City in Jerash Governorate, Jordan

Jerash or Jarash (جرش /ar/; Γέρασα, /grc-x-koine/) is a city in northern Jordan. The city is the administrative center of the Jerash Governorate, and has a population of 50,745 as of 2015. It is located 30.0 miles (48.3 kms) north of the capital city Amman.

The earliest evidence of settlement in Jerash is in a Neolithic site known as Tal Abu Sowan, where rare human remains dating to around 7500 BC were uncovered. Jerash flourished during the Hellenistic, Roman, and Byzantine periods, when it was known as Gerasa. It was one of the cities of the Hellenistic cities of the Decapolis. It was an important city in early Christian times and its early churches, some of which were formerly temples, include notable examples of the evolution of church architecture. In the mid-eighth century the 749 Galilee earthquake destroyed large parts of it, and subsequent earthquakes contributed to additional destruction.

In 1120, Zahir ad-Din Toghtekin, atabeg of Damascus ordered a garrison of forty men to build up a fort in an unknown site of the ruins of the ancient city, likely the highest spot of the city walls in the north-eastern hills. It was captured in 1121 by Baldwin II, King of Jerusalem, and utterly destroyed. The Crusaders immediately abandoned Jerash and withdrew to Sakib (Seecip); the eastern border of the settlement.
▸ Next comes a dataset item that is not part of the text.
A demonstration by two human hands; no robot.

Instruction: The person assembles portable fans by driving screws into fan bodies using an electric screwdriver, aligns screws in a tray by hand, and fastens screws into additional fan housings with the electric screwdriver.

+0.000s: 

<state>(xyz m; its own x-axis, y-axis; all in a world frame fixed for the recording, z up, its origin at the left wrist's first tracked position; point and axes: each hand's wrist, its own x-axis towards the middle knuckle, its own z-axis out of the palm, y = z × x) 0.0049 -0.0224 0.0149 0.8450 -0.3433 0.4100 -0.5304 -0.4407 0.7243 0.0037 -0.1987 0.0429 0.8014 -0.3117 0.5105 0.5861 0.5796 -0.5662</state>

Jerash was then deserted and reappeared in the historical record at the beginning of Ottoman rule in the area during the early 16th century. In the census of 1596, it had a population of 12 Muslim households. However, archaeologists found a small Mamluk hamlet in the Northwest Quarter which indicates that Jerash was resettled before the Ottoman era. The excavations conducted since 2011 have shed light on the Middle Islamic period as recent discoveries have uncovered a large concentration of Middle Islamic/Mamluk structures and pottery. The ancient city has been gradually revealed through a series of excavations since 1925.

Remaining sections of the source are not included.